A tusk to the brain probably wasn’t what humans had in mind when they coined the term “all’s fair in love and war,” but that’s exactly what one male mastodon received while competing during mating season. His loss is however academia’s gain, as the recovery of 13,200-year-old remains has revealed – for the first time ever – the migration behavior of an individual extinct animal.
"The result that is unique to this study is that for the first time, we've been able to document the annual overland migration of an individual from an extinct species," said University of Cincinnati palaeoecologist Joshua Miller, first author on a new study published in Proceedings of the National Academy of Sciences.
The battle-scarred mastodon is known as Buesching and is an 8-ton adult that was recovered from a peat farm near Fort Wayne in the state of Indiana, US, in 1998. It died from being punctured in the right side of its skull by another mastodon’s tusk tip, but researchers behind the new paper don’t believe its final resting ground to have been its home turf.

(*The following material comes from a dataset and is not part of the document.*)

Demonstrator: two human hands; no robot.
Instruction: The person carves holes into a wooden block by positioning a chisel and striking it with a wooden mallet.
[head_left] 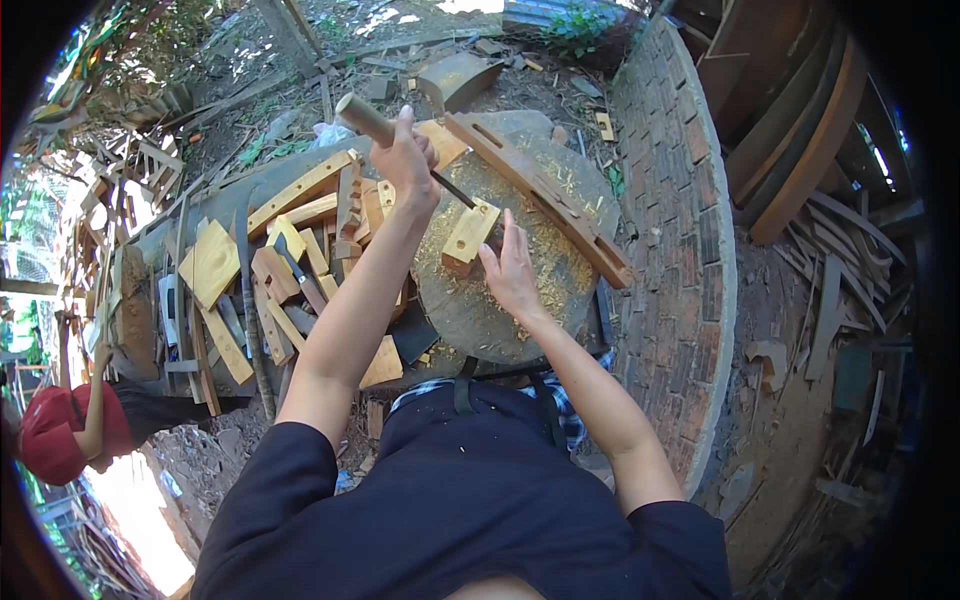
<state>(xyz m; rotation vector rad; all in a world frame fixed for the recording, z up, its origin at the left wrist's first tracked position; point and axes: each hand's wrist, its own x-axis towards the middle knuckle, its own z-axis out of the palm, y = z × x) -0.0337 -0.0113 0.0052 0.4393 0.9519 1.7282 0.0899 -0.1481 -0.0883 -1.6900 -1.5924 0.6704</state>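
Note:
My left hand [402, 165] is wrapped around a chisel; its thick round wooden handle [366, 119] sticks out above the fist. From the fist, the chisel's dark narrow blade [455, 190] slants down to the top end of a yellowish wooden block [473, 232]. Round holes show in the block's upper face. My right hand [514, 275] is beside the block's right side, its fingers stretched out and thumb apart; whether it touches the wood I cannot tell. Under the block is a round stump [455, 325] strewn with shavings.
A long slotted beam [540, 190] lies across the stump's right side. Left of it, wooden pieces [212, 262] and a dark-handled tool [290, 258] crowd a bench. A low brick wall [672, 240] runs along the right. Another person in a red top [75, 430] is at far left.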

Buesching’s banana-shaped tusk, stretching to just short of 3 meters (9.5 feet), was carved up with a bandsaw to uncover the clues that would lead them to this animal’s annual migration activities. Doing so enabled University of Michigan palaeontologist and study co-leader Daniel Fisher to extract a thin, lengthwise slab from the center of the animal’s tusk for isotopic and life-history analyses.

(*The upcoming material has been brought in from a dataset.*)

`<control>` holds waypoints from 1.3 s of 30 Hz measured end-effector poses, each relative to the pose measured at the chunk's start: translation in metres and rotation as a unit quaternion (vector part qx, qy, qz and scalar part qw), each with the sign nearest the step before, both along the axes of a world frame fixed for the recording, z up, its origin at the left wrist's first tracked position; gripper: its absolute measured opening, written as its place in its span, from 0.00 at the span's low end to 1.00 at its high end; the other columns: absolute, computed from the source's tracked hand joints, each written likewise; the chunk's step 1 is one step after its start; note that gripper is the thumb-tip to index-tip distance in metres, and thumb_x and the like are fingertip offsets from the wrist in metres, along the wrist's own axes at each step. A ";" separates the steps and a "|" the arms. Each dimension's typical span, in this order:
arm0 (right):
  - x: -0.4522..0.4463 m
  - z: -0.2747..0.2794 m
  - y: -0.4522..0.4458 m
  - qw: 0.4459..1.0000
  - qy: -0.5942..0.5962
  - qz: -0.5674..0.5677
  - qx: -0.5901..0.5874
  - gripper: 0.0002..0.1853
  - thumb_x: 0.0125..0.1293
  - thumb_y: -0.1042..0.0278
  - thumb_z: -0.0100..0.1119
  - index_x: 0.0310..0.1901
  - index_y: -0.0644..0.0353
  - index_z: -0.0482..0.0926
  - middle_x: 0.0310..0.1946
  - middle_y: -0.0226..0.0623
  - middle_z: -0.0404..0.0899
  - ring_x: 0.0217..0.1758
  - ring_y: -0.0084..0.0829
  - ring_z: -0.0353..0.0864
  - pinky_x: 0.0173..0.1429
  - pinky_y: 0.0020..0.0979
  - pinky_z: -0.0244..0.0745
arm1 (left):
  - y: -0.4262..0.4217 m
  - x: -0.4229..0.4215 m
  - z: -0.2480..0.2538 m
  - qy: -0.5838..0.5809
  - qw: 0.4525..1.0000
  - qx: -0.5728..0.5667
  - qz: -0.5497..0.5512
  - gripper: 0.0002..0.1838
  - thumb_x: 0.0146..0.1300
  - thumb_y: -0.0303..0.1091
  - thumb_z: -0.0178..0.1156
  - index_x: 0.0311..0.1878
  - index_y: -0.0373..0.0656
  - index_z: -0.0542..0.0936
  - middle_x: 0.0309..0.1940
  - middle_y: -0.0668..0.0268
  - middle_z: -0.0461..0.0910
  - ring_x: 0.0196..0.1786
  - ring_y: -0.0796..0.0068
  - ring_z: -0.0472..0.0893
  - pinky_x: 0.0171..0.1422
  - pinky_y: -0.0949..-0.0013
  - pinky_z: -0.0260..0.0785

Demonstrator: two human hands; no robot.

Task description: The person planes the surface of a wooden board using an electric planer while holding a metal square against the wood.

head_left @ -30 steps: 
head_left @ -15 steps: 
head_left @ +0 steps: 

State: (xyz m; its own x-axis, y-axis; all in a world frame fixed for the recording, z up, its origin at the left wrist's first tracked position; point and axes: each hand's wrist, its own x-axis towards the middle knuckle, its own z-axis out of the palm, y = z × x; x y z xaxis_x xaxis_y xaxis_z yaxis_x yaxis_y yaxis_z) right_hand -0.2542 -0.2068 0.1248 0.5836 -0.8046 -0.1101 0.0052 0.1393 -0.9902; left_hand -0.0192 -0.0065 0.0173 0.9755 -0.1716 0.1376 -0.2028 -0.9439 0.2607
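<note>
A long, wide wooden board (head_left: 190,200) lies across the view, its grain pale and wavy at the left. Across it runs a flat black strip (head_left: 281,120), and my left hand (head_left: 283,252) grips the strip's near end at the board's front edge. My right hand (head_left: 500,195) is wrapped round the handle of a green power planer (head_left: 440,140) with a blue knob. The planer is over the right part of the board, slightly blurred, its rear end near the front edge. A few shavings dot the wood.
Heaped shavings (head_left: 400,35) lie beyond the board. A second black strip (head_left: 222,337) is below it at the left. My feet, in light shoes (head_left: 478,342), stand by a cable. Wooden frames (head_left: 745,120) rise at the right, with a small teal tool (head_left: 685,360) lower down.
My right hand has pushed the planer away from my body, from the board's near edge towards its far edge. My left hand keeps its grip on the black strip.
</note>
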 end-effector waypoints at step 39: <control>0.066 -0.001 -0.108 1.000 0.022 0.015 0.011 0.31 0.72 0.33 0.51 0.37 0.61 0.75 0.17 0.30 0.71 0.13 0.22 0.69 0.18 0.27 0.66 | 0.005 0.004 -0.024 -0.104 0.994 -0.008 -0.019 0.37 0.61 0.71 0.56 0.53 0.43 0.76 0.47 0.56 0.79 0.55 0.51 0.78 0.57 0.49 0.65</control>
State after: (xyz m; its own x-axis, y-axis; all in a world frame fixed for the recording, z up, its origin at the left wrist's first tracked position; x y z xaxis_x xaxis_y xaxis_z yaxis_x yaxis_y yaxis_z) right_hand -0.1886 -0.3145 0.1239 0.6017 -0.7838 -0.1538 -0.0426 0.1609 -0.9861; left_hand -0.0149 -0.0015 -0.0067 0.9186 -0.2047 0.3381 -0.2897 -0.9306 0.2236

Mastodons were large herbivores that foraged on foliage and the chemical signatures of the foods they ate are not only indicative of the climate but also committed to record as isotopes within the animals’ tusks. This study specifically used strontium and oxygen isotopes in tusk growth layers to recreate Buesching’s adventures and environments, from an adolescent to his final years.
Using new modeling techniques and “a powerful geochemical toolkit,” they were able to reconstruct the landscape the animal occupied throughout his 34-years-long life, with the tusk segment acting like a diary of the changing conditions in which the mastodon lived.
"You've got a whole life spread out before you in that tusk," said Fisher. "The growth and development of the animal, as well as its history of changing land use and changing behavior—all of that history is captured and recorded in the structure and composition of the tusk.”

It seems Buesching’s home turf was closer to central Indiana, but he probably trekked the 160 kilometers (100 miles) to where his remains were recovered in northeast Indiana in pursuit of a mate. Indeed, the tusk fragment revealed that – like modern-day elephants – Buesching’s environment was pretty much the same until he reached adolescence at which point, he was probably booted out of his female-led herd.
After some time wandering alone, the analyses indicate Buesching started making annual trips to northeast Indiana, doing so at least three times before he died. The researchers suggest this spot might have been his preferred summer mating grounds, sort of like Spring Break.
"We've been able to show that large male mastodons like Buesching migrated every year to the mating grounds,” said Miller.
"Every time you get to the warm season, the Buesching mastodon was going to the same place—bam, bam, bam—repeatedly. The clarity of that signal was unexpected and really exciting."